No me contesta. Le he llamado a casa y no contesta, le he dado un toque al móvil y no me responde. No, perdón, eso era antes. Le he mando un WhatsApp, lo ha visto porque veo el doble check azul y aun no me ha respondido. Eso es que no le intereso… ¿Cuántas veces te ha pasado esto al principio de una relación? Tranquila, puede que esté ocupado, distraído o que no sepa qué responder… Lo mejor es no darle mucha importancia, es complicado sí, pero ¿para qué agobiarnos por todo?

¿Podemos conocer a otras personas? Empiezas a quedar con un chico pero obviamente aún no habéis hablado de conocer a otras personas o que la cosa quede solo entre vosotros, es decir, una relación exclusiva. ¿Estará él conociendo a otras chicas? ¿Me querrá solo para una aventura? ¿Y si me enamoro y no me corresponde? Los nervios y las inseguridades empiezan a aparecer, a todas nos pasa a veces. Un consejo: deja que tu instinto te guíe y pasado un tiempo prudencial, saca el tema sin temor.

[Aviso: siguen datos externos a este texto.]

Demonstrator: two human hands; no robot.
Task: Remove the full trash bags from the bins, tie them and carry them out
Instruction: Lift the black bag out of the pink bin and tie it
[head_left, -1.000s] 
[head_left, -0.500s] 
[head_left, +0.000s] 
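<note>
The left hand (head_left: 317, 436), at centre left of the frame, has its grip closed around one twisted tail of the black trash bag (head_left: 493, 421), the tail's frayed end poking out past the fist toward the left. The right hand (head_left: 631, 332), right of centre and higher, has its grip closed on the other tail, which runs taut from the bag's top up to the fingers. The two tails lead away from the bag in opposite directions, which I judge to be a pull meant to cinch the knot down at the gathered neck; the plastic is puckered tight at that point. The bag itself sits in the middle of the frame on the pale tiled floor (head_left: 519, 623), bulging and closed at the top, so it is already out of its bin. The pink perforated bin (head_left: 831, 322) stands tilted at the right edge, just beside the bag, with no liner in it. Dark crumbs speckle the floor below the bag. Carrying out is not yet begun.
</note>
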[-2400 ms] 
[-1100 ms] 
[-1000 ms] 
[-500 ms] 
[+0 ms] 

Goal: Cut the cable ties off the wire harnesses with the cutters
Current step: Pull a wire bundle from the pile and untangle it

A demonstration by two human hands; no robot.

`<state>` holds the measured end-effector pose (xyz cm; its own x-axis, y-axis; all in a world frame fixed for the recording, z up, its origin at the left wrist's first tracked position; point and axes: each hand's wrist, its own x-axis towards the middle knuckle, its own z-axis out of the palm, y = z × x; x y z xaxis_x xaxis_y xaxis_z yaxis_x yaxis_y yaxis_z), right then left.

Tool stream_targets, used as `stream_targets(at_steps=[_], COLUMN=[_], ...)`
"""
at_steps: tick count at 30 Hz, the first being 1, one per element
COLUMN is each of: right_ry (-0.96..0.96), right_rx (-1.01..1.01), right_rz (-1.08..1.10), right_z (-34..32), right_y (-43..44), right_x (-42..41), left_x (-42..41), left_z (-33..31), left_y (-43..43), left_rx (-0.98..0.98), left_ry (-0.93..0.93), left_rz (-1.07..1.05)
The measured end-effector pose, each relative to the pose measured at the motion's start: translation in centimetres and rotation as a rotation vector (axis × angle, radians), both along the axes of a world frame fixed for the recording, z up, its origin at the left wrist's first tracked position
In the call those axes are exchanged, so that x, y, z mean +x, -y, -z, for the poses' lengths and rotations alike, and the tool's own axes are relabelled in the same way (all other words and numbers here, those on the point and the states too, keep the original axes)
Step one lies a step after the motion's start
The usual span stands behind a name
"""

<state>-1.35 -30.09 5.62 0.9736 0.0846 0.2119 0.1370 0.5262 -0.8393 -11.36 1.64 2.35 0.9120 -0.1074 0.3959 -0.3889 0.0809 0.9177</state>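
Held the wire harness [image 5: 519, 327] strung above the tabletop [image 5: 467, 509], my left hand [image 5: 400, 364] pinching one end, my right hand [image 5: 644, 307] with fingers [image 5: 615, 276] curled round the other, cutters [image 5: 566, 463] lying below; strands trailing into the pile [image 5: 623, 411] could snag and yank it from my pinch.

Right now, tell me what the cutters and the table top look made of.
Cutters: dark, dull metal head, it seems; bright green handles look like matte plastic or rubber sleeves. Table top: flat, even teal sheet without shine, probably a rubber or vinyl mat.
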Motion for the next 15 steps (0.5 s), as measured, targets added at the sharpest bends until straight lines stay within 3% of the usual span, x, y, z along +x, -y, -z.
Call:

y pasado un tiempo prudencial, saca el tema sin temor.
La ilusión. Ilusionarse está bien, pero evita que sea en exceso o acabarás por agobiarle. Llámale, escríbele, dile que os veáis y no tengas miedo a decir lo que sientes, pero dentro de un límite, dándole espacio también para que él pueda tomar la iniciativa.

La primera vez. La primera vez que tienes sexo con ese chico que acabas de conocer puede ser peor de lo que te imaginabas.
Los nervios y las expectativas muy altas pueden jugarte una mala pasada. ¿Será siempre así? Por supuesto que no, con la práctica y la comunicación todo mejora, así que ya sabes… paciencia y mucha claridad.

Disfrutar del momento. Cuando recién conoces a alguien todo se vive con una intensidad diferente, te da por escuchar canciones románticas, sonríes por que sí, estás de mejor humor y todo te parece color de rosa. Hay quien te dirá que es muy cursi, para nada, tú disfruta del momento a tu manera y respeta la manera de él o ella de hacerlo. No caigas en el error de esperar que él sienta del mismo modo que sientes tú siempre, recuerda que en la diferencia está el aprendizaje.

Contárselo a los amigos o no. Este punto también supone un drama. ¿Cuándo hay que decirle a los amigos que sales con un chico? ¿Y cuándo hay que presentarlo? ¿Y si le digo que venga a conocer a mis amigas y no quiere? Ellos le darán menos importancia a este tema, o eso dicen, pero ten presente que para quien está del otro lado también es algo delicado. Lo suyo es que la cosa fluya con naturalidad, sin agobios ni presiones y que llegado el momento, lo disfrutes al máximo.

Y a todo lo anterior solo queda añadir que muchas veces queremos que pase el tiempo para descubrir si la relación va por buen camino o va a terminar y nos olvidamos de los instantes mágicos que supone el comienzo de una relación, esos en los que todo es nuevo y hasta los defectos te parecen virtudes. ¿Por qué tener prisa?